A research tool called AdversaBench broke every large language model it was aimed at — and the attacks carried over to models it never trained against.
AdversaBench is an end-to-end red-teaming pipeline that takes seed prompts, mutates them with five structured operators, and then confirms genuine failures using a three-judge panel with a meta-judge tiebreaker. Across 45 seed prompts spanning reasoning, instruction-following, and tool use, every single seed produced a confirmed failure. The pipeline is open-source, with code and datasets published on GitHub.
The transfer result is the finding worth watching.

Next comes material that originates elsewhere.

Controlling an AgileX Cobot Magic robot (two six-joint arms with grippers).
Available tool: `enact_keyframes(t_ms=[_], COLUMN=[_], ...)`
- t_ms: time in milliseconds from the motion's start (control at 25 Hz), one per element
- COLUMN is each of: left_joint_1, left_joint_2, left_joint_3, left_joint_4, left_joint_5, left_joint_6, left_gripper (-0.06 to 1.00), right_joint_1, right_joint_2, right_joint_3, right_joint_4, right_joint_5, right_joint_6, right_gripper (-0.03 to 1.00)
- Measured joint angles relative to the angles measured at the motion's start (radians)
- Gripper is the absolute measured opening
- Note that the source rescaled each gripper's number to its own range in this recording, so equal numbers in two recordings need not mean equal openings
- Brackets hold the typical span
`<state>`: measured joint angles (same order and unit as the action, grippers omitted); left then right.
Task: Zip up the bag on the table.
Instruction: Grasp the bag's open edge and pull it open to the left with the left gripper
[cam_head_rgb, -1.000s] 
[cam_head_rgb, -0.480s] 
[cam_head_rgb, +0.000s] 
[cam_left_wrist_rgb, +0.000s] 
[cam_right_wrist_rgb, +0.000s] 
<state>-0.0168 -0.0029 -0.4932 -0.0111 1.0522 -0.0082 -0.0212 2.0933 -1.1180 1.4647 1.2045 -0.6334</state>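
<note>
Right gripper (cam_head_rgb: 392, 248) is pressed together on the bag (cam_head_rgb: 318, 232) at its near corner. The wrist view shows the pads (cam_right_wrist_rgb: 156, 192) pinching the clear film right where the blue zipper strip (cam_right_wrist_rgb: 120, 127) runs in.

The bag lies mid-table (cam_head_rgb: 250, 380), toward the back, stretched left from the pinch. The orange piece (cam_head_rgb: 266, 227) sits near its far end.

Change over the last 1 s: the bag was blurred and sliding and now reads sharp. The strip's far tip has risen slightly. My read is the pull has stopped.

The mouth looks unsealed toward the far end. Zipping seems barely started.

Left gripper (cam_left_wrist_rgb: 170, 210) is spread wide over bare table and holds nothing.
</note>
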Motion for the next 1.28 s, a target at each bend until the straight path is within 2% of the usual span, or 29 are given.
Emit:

Adversarial prompts generated against Llama 3.1 8B moved to Llama 3.3 70B with zero additional tuning — a gap of roughly 60 billion parameters. That suggests the mutations are exploiting general behavioral patterns baked into the training process, not quirks of a specific model. If that holds at scale, red-teaming one model in a family may be enough to surface weaknesses across the rest.
The paper also flags a measurement problem that should make anyone nervous about published safety benchmarks: pairwise judge agreement ran 80-87%, but Cohen's kappa was near zero because of label skew, meaning raw agreement numbers flatter the reliability of automated evaluation. The harder category — instruction-following — took an average of 2.4 attacker iterations to crack, versus 1.1 for reasoning and tool use, a gap that flat binary pass-fail rates would never surface. Safety claims built on those rates deserve a second look.